Bedroom arrangement, I’ve been with my partner for 10months(living together for 7months) he moved in with me after I found out I was pregnant, I’ve been in my house for 2years and quite happy here, but due me having a daughter as well as him and a baby boy together we need a bigger house to accomodate the kids. At the moment he’s daughter (3yrs) has a fold out bed in my spare room which I desperately wanted to set up as a baby nursery which I felt I couldn’t do that because he would think I’m excluding his daughter, and my daughters(8) room isn’t big enough to put the bed in with her when she’s here, the spare room is filled with baby stuff waiting to be set up but we aren’t doing that until we get a house which he is now telling me that won’t be for a few months or until Christmas, I need to set it up as a nursery because I have a lot of baby stuff taking up space in my room as well like the change table and he’s clothes stand, pram baby swings etc, my question is how do I go about telling him I need to set it up, I can’t have his daughter sled in there if I do because being 3 she is in to everything if you don’t keep an eye on her and we only have her with us 2 maybe 3 nights a fortnight so I feel like it’s only fair that our baby who lives here have he’s own room set up. I’m stuck in a spot and I don’t know how to approach the subject

12 Replies
my baby slept in my room for at least the first 6months. I think that’s pretty much the norm these days. The baby won’t care that they don’t have a nursery. What’s the point of setting up all that stuff if you are going to move.
Personally I found a change matt on the bed worked just as well as a change table. Baby swing can go in the loungeroom as that’s where you’d use it. Babies don’t really use there bedrooms in my experience.
Set a nursery up after you move.
If you desperately want to set up a nursery, could you replace your daughters bed with bunk beds and that way the three nights a fortnight the daughters could share?
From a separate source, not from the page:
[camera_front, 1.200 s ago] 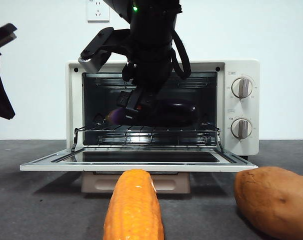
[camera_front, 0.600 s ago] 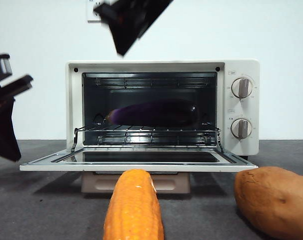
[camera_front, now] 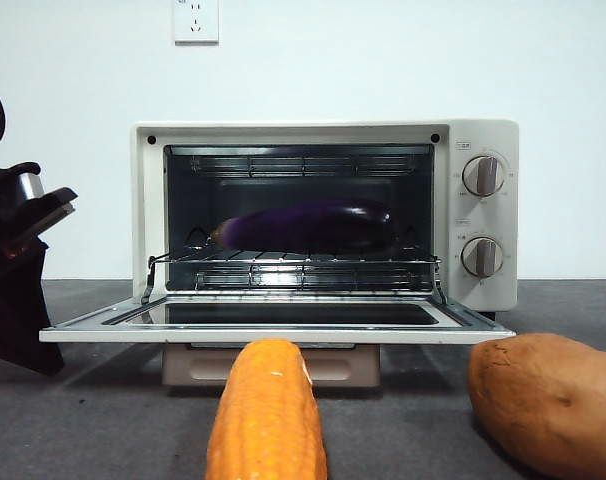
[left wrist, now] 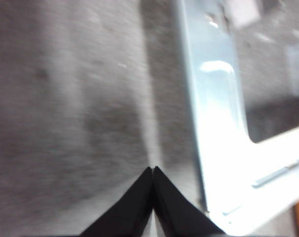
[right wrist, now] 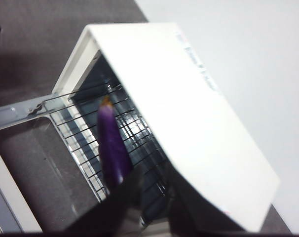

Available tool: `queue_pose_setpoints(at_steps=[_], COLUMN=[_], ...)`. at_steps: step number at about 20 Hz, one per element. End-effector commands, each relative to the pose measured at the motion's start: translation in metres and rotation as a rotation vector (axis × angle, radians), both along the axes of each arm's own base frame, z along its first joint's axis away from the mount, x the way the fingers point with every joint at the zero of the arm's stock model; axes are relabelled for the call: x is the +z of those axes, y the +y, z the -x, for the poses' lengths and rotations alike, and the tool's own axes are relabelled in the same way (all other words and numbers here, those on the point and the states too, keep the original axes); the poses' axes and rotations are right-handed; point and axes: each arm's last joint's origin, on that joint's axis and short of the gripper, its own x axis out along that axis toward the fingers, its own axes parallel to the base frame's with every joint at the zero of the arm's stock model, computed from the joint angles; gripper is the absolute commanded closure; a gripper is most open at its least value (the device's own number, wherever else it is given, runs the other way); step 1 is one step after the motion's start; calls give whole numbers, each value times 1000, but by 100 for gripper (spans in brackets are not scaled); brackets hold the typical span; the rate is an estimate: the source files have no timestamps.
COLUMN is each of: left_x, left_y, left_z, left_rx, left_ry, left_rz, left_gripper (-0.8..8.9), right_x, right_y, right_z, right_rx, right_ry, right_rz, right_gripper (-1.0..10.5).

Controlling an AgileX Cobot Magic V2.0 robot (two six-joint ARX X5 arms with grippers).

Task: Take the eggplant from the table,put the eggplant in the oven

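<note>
The dark purple eggplant (camera_front: 308, 226) lies lengthwise on the wire rack inside the cream-white oven (camera_front: 483, 140), whose door (camera_front: 273, 328) hangs open and flat. The right wrist view looks down on that eggplant (right wrist: 112, 148) and the oven's top (right wrist: 174, 98). My right gripper (right wrist: 157, 182) hovers above them, open and holding nothing, and it is out of the front view. My left gripper (left wrist: 153, 170) is shut and empty, low over the table (left wrist: 65, 123) beside the door's left corner. In the front view it is the dark shape at the left edge (camera_front: 18, 250).
An orange-yellow corn cob (camera_front: 268, 415) lies on the table (camera_front: 103, 420) in front of the open door. A brown sweet potato (camera_front: 548, 400) sits at the front right. A white wall stands behind the oven.
The right arm let go of the eggplant inside the oven, lifted away and left the front view. The left arm at the left edge sank lower. The eggplant stays on the rack.
</note>
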Motion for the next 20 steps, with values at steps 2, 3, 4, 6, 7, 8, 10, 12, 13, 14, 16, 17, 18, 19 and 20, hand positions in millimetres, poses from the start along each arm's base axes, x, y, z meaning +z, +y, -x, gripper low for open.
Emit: queue_pose_setpoints(at_steps=[2, 3, 4, 6, 7, 8, 10, 12, 13, 14, 16, 17, 18, 19, 20], left_x=[-6, -7, -8, -9, -10, -11, -12, -13, -13, -14, -14, -15, -15, -14, -14], left_y=[2, 3, 4, 7, 9, 10, 13, 15, 15, 16, 17, 17, 17, 17, 17], left_z=[-2, -3, -3, -4, -4, -5, -5, -6, -7, -8, -9, -9, -10, -10, -11], left_rx=[-56, -63, -68, -76, -76, -76, -80, -81, -82, -85, -90, -95, -100, -106, -116], left_ry=[22, 26, 27, 30, 36, 42, 47, 48, 45, 44, 41, 36, 31, 26, 16], left_rz=[69, 88, 104, 131, 145, 163, 191, 212, 221, 237, 258, 265, 274, 283, 294], left_gripper=[808, 808, 808, 808, 808, 808, 808, 808, 808, 808, 808, 808, 808, 808, 808], right_x=[14, 17, 19, 25, 28, 31, 35, 38, 39, 41, 43, 43, 44, 44, 45], right_y=[-12, -16, -20, -28, -32, -36, -43, -51, -54, -58, -64, -68, -71, -74, -77], right_z=[10, 13, 14, 19, 21, 23, 27, 31, 33, 35, 39, 40, 42, 44, 46], right_rx=[-2, -3, -3, -5, -7, -11, -13, -15, -18, -21, -25, -28, -30, -32, -37], right_ry=[-9, -15, -20, -30, -33, -36, -42, -45, -44, -41, -39, -34, -31, -27, -21], right_rz=[-69, -80, -88, -114, -131, -149, -171, -189, -199, -210, -223, -230, -236, -239, -243], right_gripper=[941, 941, 941, 941, 941, 941, 941, 941, 941, 941, 941, 941, 941, 941, 941])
I agree with the other poster though... newborns don't NEED a bedroom
Newborns don’t need a bedroom but a nursery is something that I think most women would like or dream of for their child. I know I certainly did and we use my son’s room a lot. By 4 months he was in his own room and we spend a lot of time in there playing, changing etc.
Of course it can all be done in the lounge, but it’s not ideal.
Could you look into bunk beds in your daughter’s room or even a trundle bed? If she’s not there all that often I don’t think it’s reasonable for her to have her own bedroom. Plus, as you say, it’s only temporary until you find another home.
My newborns have always had everything set up in the lounge room - it's just so much more convenient.
As for your partners daughter I think you need to think about her feelings a bit more. Even now you're referring to it as your spare room - doesn't sound like a place has been made for her at all and that's a little sad
Set up the baby in your room. You wont need a room for baby until theyre at least 1, just wait until you move. Or make the pretty nursery you want, babyproof it and still have the other little one sleep in there.
It has to be said, please be very careful and cautious, you have essentiallly moved a stranger into your home with your child. Even if he has been a friend for years, you don’t know what kind of partner he is. I agree with the others, don’t bother making a nursery, baby can sleep in your room until you move. You don’t show a lot of compassion for the three year old, but let’s be honest, you haven’t known her long enough to form a meaningful bond. Just be very wary, you have moved very quickly with this guy, keep your eyes and ears open, you are still in the honeymoon period, you don’t really know him yet.
Why not just ask him where he thinks you should put the change table and cot? Personally I would keep bubs in your bedroom though. It won't understand having a room to itself, but a 3 yr old away from their mum probably needs a space to herself. If your room doesn't fit a cot, get a bassinet to begin with and put a cot in the living room.
Most cots have a toddler bed option.
Set it up like that and put three year old sleeping in it. She'll think its all for her and be excited to share with baby. Youll get your nursery setup. Baby will be in with you anyway in reality.
Good option
If you have a partner that you can't actually discuss this with, about you being comfortable to accommodate HIS daughter in a welcoming way while the 2 of you have gone on to get pregnant & bring a kid into your lives together, then wow that's serious issues & you gotta work your life out!! I see great problems & selfishness & lack of 'family' cooperative vibe here :/ :/
She got pregnant after three months and they have been together only ten months, of course they have serious issues, I agree. They’re a bunch of strangers playing happy families.
I think your baby should ultimately have the bedroom. I have similar situation here. 2 kids of my own here most of the time and 2 step kids here every 2nd weekend. Only a 3 bed house. Boys are in one room and girls the other. A trundle in one room and bunks the other. Do whatever works for you, but I don't think giving a kid a room that is hardly there is the best option! Not everyone wants a baby in their room either. Talk with your partner though! Good luck!